**Work task**: Repeat only the lines below from the one containing "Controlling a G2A" through the one containing "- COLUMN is", inclusive, exactly as written.

**Information shown**:
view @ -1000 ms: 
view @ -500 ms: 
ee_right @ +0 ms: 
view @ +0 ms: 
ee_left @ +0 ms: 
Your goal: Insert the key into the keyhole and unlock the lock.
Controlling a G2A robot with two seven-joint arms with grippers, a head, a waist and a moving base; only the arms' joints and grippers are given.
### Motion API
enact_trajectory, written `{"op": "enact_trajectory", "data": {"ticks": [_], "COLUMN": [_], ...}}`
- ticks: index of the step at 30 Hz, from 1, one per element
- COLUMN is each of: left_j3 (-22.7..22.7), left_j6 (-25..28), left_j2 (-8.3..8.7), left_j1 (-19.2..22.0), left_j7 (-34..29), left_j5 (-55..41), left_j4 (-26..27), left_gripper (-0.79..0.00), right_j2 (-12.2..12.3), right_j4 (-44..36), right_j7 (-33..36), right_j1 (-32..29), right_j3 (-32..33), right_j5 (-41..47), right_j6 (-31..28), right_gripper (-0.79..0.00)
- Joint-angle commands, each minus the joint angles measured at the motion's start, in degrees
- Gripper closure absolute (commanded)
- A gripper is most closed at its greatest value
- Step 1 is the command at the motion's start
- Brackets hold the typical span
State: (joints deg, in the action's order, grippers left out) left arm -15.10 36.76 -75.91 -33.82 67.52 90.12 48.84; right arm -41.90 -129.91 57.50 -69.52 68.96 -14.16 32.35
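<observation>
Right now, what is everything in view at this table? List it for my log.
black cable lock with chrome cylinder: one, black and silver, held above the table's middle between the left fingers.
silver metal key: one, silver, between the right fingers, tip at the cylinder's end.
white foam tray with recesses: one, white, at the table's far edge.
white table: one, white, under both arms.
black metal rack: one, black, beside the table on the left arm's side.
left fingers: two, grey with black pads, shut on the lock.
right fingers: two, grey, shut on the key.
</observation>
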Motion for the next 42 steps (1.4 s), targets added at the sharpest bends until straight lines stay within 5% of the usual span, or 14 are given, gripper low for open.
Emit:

**Task result**:
Controlling a G2A robot with two seven-joint arms with grippers, a head, a waist and a moving base; only the arms' joints and grippers are given.
### Motion API
enact_trajectory, written `{"op": "enact_trajectory", "data": {"ticks": [_], "COLUMN": [_], ...}}`
- ticks: index of the step at 30 Hz, from 1, one per element
- COLUMN is each of: left_j3 (-22.7..22.7), left_j6 (-25..28), left_j2 (-8.3..8.7), left_j1 (-19.2..22.0), left_j7 (-34..29), left_j5 (-55..41), left_j4 (-26..27), left_gripper (-0.79..0.00), right_j2 (-12.2..12.3), right_j4 (-44..36), right_j7 (-33..36), right_j1 (-32..29), right_j3 (-32..33), right_j5 (-41..47), right_j6 (-31..28), right_gripper (-0.79..0.00)

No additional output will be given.